He texts me later. "Drool. You're a dead man"



So today, Sparkly and I head over there for lunch. The place has been open for three weeks. Actually, that's not even true. They had their soft opening three weeks ago. When we get there, i introduce myself to one of the two owners. I tell him waht I do so we're instant colleagues.

They really didn't want any publicity when they opened. Just managing a solid fuel oven takes time and has a fairly steep learning curve. Alas, the Baltimore Sun showed up their first Saturday night and gave them rave reviews. They've been slammed ever since.

And for good reason.

This pizza is otherworldly good. Orgasmic.



I've waxed poetic about 2Amy's Italian certified DOC pizzas. And they remain as great, as incredible, as ever.

But they're really a different product. This stuff is the kind of pizza that was, in actuality, invented here in America around the turn of the last century. Joe Pepe started his place where it still stands today, on Wooster Street, in New Haven, CT. Today it is still family run, by Joe's great grandson, Joe Biemonte. The original oven is still fired by Pennsylvania anthracite (hard) coal. You'll get into fist fights claiming who was first on the scene. On Wooster Street, it was Pepe's, then Sallie's. Nobody argues that. But the New York people, being more blustery, also lay claim, but the problem is, none of the ovens have been coal fired *and* baking pizza as long as Pepes. There is one older oven than Pepe's, but it is an acknowledged fact it was baking bread only for a few years after old Joe opened.



Anyway, coal fired pizza (and wood fired, to be honest) are different from DOC pizza. More char. More chew to the crust, even in a thin crust pizza. In common with DOC pies is the seeming paucity of toppings. You eat coal fired pies for the char. Everything else is garnish.

Back to today ...... they've now been opened about three weeks and they're starting to get the hang of things. The oven was well stoked and you could see the hot gases burning across the top, the stoked coal embers hot as a blacksmith's forge fire at the right side of the oven, the hearth clean. Good oven management.



I'd say they were spot on with their estimate of the need for a 4 week soft opening. Things today were looking and tasting good. real good.

Look at the underside of this pie .... that char is from a clean hearth, meaning its honestly developed and just incredible.



I could eat at this place every day and never cook again.

Its a 10 minute drive. I can almost smell it.
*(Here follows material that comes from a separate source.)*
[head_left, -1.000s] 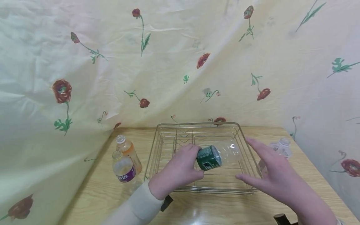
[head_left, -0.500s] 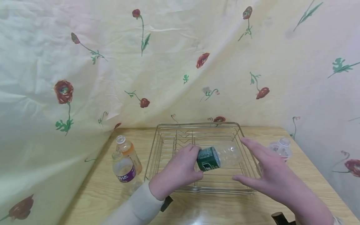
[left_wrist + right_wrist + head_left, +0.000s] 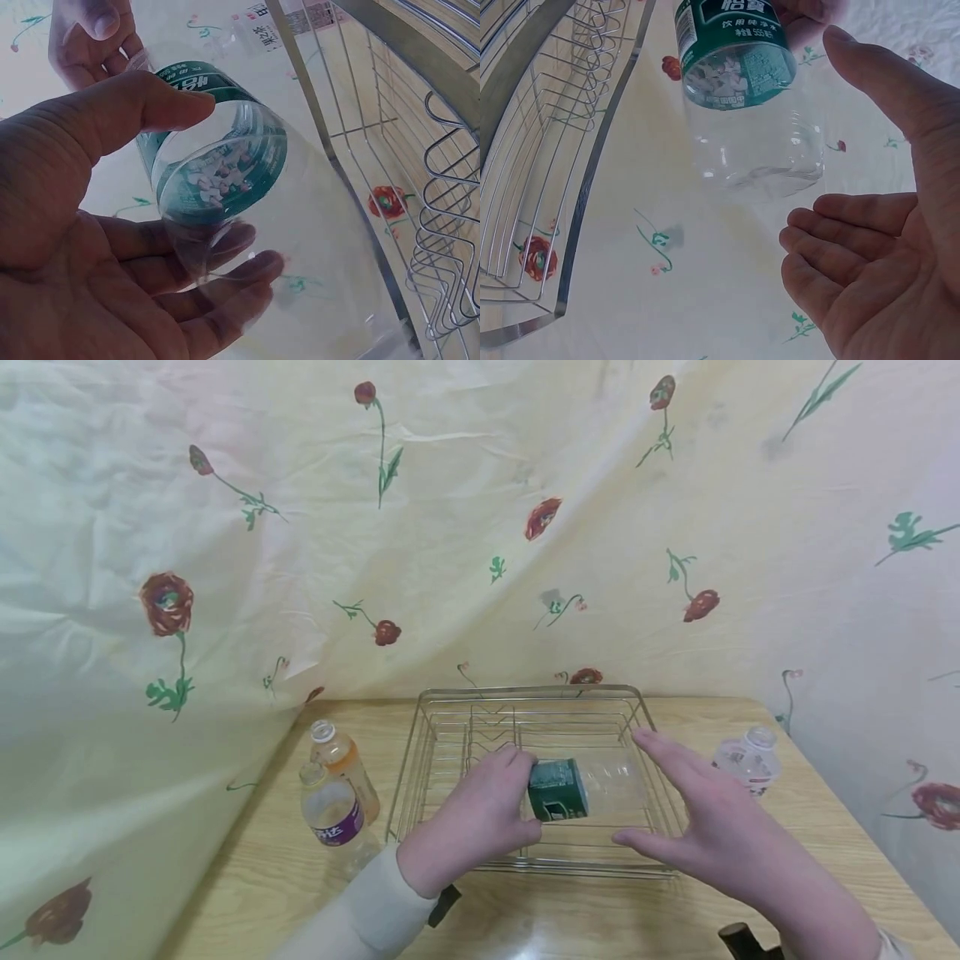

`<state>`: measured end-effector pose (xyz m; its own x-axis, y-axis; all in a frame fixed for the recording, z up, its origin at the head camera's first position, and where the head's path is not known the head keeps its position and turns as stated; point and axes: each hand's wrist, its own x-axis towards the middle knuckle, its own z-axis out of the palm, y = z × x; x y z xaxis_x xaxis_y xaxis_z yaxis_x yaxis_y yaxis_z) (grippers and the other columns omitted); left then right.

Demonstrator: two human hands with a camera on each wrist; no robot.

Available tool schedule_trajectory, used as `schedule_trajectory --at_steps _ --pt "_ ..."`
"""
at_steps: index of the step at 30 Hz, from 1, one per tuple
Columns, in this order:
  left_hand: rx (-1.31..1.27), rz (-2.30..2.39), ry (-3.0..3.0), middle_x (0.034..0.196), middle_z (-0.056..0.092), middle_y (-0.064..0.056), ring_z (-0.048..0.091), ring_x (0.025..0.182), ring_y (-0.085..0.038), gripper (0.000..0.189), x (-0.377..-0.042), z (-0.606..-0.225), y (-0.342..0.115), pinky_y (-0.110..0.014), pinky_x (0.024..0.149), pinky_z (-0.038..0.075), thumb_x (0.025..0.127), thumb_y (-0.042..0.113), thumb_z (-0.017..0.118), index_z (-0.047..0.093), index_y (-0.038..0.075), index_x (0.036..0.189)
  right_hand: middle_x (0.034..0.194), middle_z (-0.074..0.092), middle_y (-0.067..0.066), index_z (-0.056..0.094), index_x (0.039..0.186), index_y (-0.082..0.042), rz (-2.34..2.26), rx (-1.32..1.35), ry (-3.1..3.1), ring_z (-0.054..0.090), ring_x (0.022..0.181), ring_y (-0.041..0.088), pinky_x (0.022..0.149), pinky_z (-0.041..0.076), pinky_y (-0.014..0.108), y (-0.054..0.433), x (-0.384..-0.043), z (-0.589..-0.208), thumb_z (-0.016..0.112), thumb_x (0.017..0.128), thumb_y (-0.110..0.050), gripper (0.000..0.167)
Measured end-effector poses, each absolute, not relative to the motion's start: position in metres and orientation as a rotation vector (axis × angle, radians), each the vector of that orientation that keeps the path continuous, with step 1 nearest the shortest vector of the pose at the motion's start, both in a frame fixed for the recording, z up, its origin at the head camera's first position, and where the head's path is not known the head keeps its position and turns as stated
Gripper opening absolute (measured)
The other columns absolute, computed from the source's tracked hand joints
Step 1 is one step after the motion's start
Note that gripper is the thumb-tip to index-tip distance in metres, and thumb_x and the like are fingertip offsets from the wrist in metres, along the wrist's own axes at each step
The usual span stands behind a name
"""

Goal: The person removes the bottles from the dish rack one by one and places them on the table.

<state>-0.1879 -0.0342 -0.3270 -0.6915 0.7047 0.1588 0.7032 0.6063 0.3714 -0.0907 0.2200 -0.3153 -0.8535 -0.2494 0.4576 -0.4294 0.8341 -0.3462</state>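
A clear plastic bottle [image 3: 558,791] with a green label is tipped nearly on its side above a wire dish rack [image 3: 585,867]. My left hand [image 3: 474,814] grips its left end; in the left wrist view the thumb lies across the bottle [image 3: 232,187] and the fingers curl beneath it. My right hand [image 3: 716,818] is at the other end, thumb and fingers spread wide, holding nothing. In the right wrist view that hand [image 3: 870,262] is apart from the clear base of the bottle [image 3: 757,142].
Left of the rack stand a bottle with a purple label [image 3: 339,824] and an orange-tinted bottle [image 3: 352,768] behind it. Another clear bottle [image 3: 748,760] stands to the right, partly behind my right hand. A flowered cloth [image 3: 480,527] hangs behind the wooden table [image 3: 262,893].
My right hand has moved a little left, closer to the bottle's base. The bottle has turned slightly, its clear end dropping until it lies more level. My left hand keeps its grip.
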Motion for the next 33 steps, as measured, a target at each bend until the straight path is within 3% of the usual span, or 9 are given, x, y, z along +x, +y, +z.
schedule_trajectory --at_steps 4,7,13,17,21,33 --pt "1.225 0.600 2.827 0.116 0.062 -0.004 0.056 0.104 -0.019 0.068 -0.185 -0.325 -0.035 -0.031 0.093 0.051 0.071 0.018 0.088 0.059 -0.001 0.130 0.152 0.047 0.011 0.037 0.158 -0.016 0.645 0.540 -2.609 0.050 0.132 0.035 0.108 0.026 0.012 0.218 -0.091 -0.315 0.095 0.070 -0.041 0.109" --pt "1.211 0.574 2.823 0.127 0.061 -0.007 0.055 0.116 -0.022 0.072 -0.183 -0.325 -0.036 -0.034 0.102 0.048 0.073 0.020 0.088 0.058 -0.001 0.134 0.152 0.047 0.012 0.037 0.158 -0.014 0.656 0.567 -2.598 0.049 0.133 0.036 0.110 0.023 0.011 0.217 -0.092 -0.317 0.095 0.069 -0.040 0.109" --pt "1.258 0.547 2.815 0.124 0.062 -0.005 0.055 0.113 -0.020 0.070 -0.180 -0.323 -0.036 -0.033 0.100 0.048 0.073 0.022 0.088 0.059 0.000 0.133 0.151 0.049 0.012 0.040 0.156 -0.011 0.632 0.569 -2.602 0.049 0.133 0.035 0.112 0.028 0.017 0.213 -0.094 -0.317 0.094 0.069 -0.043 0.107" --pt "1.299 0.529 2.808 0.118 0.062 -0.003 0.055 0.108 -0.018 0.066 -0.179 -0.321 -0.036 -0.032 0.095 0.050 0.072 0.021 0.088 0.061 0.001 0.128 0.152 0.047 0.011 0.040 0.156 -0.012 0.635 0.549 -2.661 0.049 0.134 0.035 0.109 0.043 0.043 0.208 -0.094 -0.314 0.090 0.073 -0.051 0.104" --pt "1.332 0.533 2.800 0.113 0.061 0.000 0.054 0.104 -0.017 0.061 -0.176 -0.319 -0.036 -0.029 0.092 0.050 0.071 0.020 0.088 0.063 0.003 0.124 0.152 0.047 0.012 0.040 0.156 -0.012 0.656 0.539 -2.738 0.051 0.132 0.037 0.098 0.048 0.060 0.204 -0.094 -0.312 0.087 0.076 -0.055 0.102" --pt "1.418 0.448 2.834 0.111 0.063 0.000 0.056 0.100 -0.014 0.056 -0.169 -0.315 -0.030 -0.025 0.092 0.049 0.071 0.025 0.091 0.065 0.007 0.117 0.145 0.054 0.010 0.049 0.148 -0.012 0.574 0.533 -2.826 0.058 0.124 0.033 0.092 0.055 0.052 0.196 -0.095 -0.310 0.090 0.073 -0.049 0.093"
We had the Margherita and the CoalFire Signature. Sparkly can usually mange to just barely get through three slices of pizza when she's **really** hungry. She outdid herself today. Me ... I ain't sayin' what I ate ...... but it was a lot. There's still lots to try on the menu. The wings are supposed to be unlike anyone else's and I don't doubt that. These ovens add a flavor dimension to food that can't be achieved in any other cooking appliance.

This is their menu. I'm betting, ina year, most of page 2 is gone and replaced with oven fare. But not now. Until they get the hang of that oven, pizza's all they need to be trying.




A little flyer



The store ... in a mostly empty, newly build neighborhood strip mall.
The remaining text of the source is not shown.